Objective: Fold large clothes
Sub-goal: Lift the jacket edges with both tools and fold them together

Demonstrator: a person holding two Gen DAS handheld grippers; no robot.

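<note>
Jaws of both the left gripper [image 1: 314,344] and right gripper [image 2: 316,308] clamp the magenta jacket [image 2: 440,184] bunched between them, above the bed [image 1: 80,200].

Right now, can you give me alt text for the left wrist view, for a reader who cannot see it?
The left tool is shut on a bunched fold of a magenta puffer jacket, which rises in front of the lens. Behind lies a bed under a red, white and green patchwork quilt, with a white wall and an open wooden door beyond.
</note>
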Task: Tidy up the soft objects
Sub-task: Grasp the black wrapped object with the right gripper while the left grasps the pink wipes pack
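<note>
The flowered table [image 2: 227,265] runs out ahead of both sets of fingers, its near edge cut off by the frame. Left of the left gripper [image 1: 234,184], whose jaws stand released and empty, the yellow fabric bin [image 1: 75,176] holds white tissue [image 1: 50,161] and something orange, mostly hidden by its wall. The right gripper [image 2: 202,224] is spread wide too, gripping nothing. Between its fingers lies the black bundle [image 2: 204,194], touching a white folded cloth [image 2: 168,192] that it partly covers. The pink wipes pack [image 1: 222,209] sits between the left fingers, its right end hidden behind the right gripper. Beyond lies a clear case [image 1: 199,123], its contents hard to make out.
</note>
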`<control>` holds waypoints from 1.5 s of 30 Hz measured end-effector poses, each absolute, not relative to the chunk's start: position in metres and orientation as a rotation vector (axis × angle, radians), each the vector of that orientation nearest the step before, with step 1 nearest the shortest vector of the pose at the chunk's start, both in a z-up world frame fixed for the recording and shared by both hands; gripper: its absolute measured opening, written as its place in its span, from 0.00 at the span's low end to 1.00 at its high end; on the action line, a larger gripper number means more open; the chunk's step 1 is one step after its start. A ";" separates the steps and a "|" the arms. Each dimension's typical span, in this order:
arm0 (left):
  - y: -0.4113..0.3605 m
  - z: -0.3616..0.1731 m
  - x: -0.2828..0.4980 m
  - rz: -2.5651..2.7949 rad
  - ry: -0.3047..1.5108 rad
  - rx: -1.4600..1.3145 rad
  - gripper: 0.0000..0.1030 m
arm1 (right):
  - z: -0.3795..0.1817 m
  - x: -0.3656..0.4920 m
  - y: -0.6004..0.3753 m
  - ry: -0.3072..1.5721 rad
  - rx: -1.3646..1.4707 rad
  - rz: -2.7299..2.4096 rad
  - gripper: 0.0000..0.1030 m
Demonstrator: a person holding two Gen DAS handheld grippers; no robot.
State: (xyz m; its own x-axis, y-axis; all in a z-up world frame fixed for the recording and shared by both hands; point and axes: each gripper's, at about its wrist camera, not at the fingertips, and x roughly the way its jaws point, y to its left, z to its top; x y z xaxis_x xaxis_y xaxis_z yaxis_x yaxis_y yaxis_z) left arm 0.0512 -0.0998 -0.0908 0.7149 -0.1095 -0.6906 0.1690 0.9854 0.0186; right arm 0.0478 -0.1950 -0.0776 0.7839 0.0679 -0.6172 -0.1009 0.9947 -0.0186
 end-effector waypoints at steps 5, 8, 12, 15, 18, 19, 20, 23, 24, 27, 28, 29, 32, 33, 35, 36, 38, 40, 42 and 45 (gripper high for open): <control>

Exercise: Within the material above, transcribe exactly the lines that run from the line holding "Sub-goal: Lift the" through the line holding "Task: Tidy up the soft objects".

Problem solution:
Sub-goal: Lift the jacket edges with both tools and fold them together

Demonstrator: a person holding two Gen DAS handheld grippers; no robot.

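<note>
Jaws of both the left gripper [image 1: 314,344] and right gripper [image 2: 316,308] clamp the magenta jacket [image 2: 440,184] bunched between them, above the bed [image 1: 80,200].

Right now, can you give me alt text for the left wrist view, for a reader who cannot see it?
The left tool is shut on a bunched fold of a magenta puffer jacket, which rises in front of the lens. Behind lies a bed under a red, white and green patchwork quilt, with a white wall and an open wooden door beyond.
</note>
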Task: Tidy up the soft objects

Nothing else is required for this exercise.